**What to work on**. Quote exactly the lines from the one with "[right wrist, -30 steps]" to the end of the data, both included; omit the pictures.

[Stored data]

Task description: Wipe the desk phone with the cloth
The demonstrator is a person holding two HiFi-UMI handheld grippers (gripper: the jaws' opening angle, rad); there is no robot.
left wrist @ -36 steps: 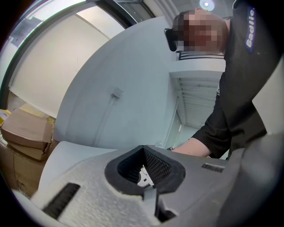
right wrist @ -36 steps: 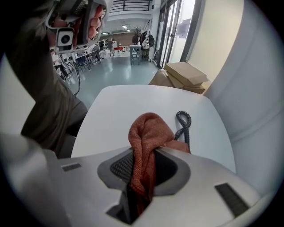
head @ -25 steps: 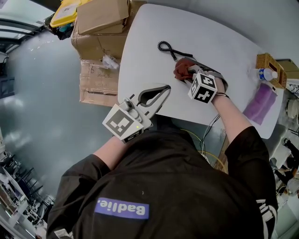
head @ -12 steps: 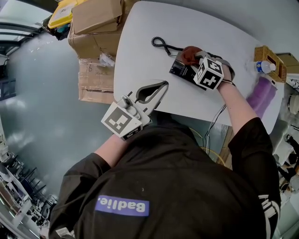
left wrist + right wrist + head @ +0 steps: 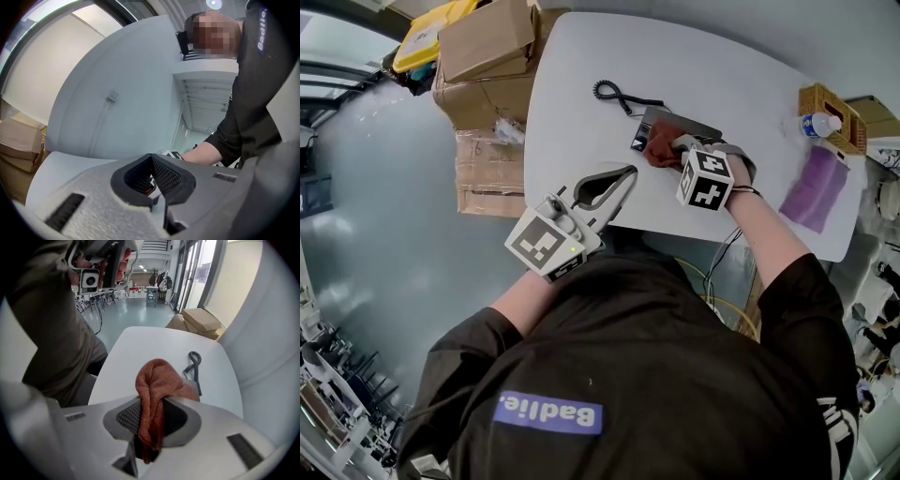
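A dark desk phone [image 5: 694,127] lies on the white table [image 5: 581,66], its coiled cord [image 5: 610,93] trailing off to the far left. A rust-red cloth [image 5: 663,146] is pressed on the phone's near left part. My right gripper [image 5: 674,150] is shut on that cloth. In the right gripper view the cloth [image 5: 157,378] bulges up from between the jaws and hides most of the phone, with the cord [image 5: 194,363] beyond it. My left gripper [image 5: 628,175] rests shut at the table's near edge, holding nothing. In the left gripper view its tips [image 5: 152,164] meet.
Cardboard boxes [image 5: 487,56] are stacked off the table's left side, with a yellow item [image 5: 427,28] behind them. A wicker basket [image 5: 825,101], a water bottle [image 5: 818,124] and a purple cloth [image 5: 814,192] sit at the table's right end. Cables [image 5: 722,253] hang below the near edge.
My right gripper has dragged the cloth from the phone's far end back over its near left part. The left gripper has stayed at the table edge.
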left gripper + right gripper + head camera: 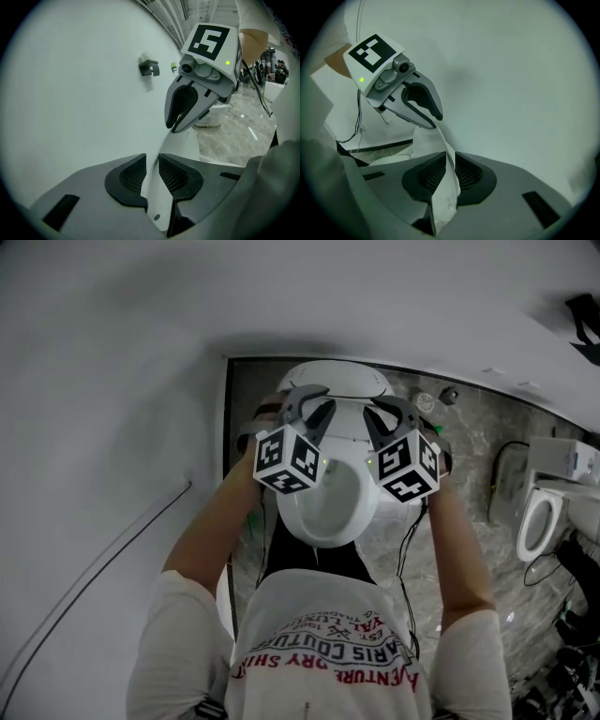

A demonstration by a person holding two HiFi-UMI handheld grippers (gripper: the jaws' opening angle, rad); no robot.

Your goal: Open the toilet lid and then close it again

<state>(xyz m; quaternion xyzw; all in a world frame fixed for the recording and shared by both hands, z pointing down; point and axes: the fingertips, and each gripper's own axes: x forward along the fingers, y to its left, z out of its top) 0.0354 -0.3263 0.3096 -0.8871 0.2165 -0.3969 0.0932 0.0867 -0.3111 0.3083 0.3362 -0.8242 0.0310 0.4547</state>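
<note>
Where the white wall (pixel 112 427) fills the left of the head view, one thin dark cable (pixel 103 559) is seen running down it, and no writing is carried there. Next, the left gripper (pixel 152 172) is found at the left rim of the toilet lid (pixel 337 379). Its fingers (pixel 129 176) stand somewhat apart, set wider than the other gripper's, and the lid's thin white edge passes between them. The lid is held lifted off the seat at the back of the toilet (pixel 323 512), so the open bowl is shown below it, directly ahead of the person. Further right, the right gripper (pixel 449 174) is closed on the lid's right rim, and the white edge is pinched between its two pads. Two marker cubes are counted, a left cube (pixel 286 457) and a right cube (pixel 408 465). Black-and-white square patterns and one green light are carried by each, but no readable letters. On the person's white shirt (pixel 281 643) upside-down red print is seen, of which "COUTU" and "ENTURE" can be made out. Two toilets are counted in all, and the second toilet (pixel 539 521) stands at the far right on the marbled floor (pixel 469 442).
</note>
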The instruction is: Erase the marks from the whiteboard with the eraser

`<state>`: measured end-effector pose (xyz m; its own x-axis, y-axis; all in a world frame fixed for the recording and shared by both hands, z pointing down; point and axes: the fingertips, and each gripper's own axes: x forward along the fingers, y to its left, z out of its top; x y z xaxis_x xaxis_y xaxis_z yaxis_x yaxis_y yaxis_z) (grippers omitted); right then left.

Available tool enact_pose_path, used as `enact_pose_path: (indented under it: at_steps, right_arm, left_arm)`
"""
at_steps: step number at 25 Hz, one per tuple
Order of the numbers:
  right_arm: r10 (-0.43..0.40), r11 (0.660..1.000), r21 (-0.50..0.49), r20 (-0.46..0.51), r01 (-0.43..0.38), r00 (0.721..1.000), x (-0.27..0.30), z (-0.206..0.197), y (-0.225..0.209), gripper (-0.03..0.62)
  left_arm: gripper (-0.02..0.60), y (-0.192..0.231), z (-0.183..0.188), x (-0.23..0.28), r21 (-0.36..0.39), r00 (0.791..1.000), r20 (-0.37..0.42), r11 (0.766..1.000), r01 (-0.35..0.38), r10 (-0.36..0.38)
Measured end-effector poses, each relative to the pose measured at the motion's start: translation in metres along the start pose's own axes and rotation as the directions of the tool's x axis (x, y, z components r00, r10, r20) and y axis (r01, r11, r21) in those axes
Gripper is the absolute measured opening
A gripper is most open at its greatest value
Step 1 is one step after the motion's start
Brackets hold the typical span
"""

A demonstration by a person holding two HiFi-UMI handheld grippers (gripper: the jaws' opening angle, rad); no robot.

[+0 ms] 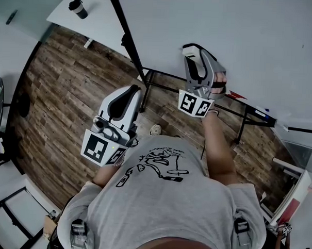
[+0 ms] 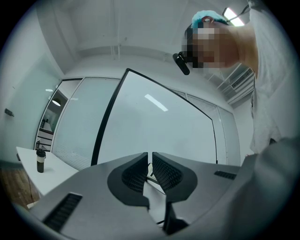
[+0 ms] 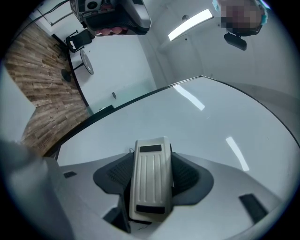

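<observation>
Two grippers face a whiteboard (image 1: 242, 42) whose edges run out of frame. The head view hides what the right gripper (image 1: 194, 52) holds; its own view shows the jaws pinching the eraser (image 3: 150, 180) — pale, ribbed back, a dark patch at each end — against or just off the board, unclear which. Left gripper (image 2: 151, 168) jaws nearly pressed together, empty.

The eraser (image 3: 151, 187), pale and ribbed with two dark strips, sits lengthwise, clamped in my right gripper (image 3: 150, 161), pointing at the glossy, black-framed whiteboard (image 3: 197, 122).
</observation>
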<state>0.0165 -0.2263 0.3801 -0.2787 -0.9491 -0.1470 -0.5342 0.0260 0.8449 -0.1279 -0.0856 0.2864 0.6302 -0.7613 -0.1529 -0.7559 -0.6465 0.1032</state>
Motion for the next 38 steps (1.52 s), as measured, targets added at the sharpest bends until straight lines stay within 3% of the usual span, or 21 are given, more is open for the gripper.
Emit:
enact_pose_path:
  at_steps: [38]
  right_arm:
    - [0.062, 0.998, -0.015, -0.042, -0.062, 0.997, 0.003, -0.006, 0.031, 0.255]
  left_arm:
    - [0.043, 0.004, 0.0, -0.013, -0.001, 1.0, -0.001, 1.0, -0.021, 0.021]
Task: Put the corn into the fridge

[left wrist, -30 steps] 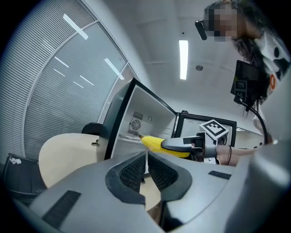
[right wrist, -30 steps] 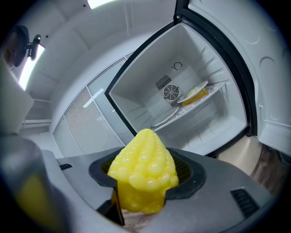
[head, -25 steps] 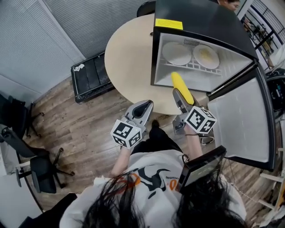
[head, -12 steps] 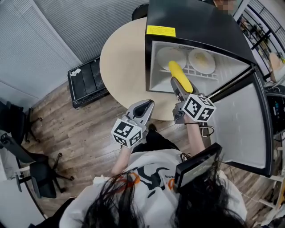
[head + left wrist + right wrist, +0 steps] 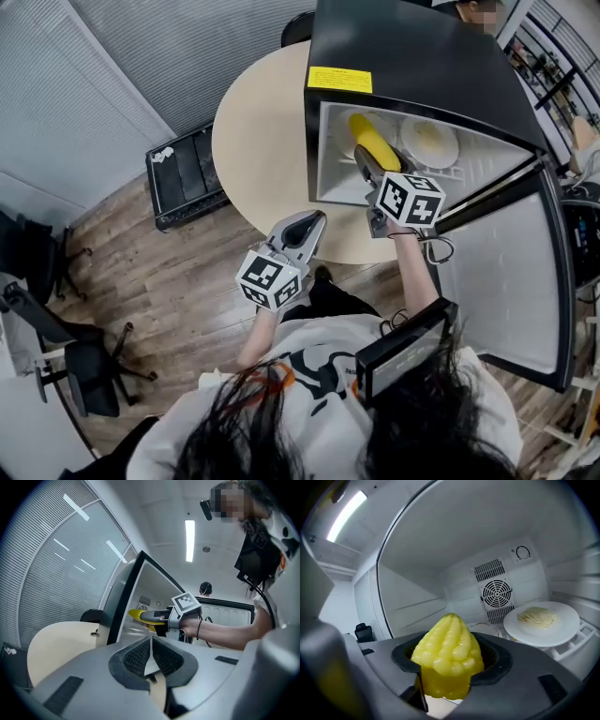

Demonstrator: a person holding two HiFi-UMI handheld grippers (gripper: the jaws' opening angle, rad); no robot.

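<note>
A yellow corn cob (image 5: pixel 372 141) (image 5: pixel 447 653) (image 5: pixel 137 615) is held lengthwise in my right gripper (image 5: pixel 367 161), which is shut on it. Its tip reaches inside the open black mini fridge (image 5: pixel 412 56), above the wire shelf. Two white plates lie in there: one with pale food (image 5: pixel 541 620) (image 5: pixel 429 141) at the right, another (image 5: pixel 485 629) behind the corn. My left gripper (image 5: pixel 302 230) (image 5: pixel 150 660) hangs shut and empty at the round table's near edge, pointing toward the fridge.
The fridge stands on a round beige table (image 5: pixel 258 131). Its door (image 5: pixel 502 272) is swung open to the right. A black case (image 5: pixel 187 169) lies on the wooden floor at the left, with office chairs (image 5: pixel 56 328) further left. A person stands behind the fridge.
My right gripper has carried the corn forward and up, from outside the fridge's opening to inside it. The left gripper has stayed in place.
</note>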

**Response**.
[right wrist, -30 steps] 
[head, -25 steps] 
[head, -12 steps] 
[head + left wrist + right wrist, +0 steps] 

Demonstrator: a person holding two HiFi-UMI handheld grippers (gripper: the jaws' opening angle, rad); no robot.

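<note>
A yellow corn cob (image 5: pixel 372 141) (image 5: pixel 447 653) (image 5: pixel 137 615) is held lengthwise in my right gripper (image 5: pixel 367 161), which is shut on it. Its tip reaches inside the open black mini fridge (image 5: pixel 412 56), above the wire shelf. Two white plates lie in there: one with pale food (image 5: pixel 541 620) (image 5: pixel 429 141) at the right, another (image 5: pixel 485 629) behind the corn. My left gripper (image 5: pixel 302 230) (image 5: pixel 150 660) hangs shut and empty at the round table's near edge, pointing toward the fridge.
The fridge stands on a round beige table (image 5: pixel 258 131). Its door (image 5: pixel 502 272) is swung open to the right. A black case (image 5: pixel 187 169) lies on the wooden floor at the left, with office chairs (image 5: pixel 56 328) further left. A person stands behind the fridge.
My right gripper has carried the corn forward and up, from outside the fridge's opening to inside it. The left gripper has stayed in place.
</note>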

The exercise requires no additional answer.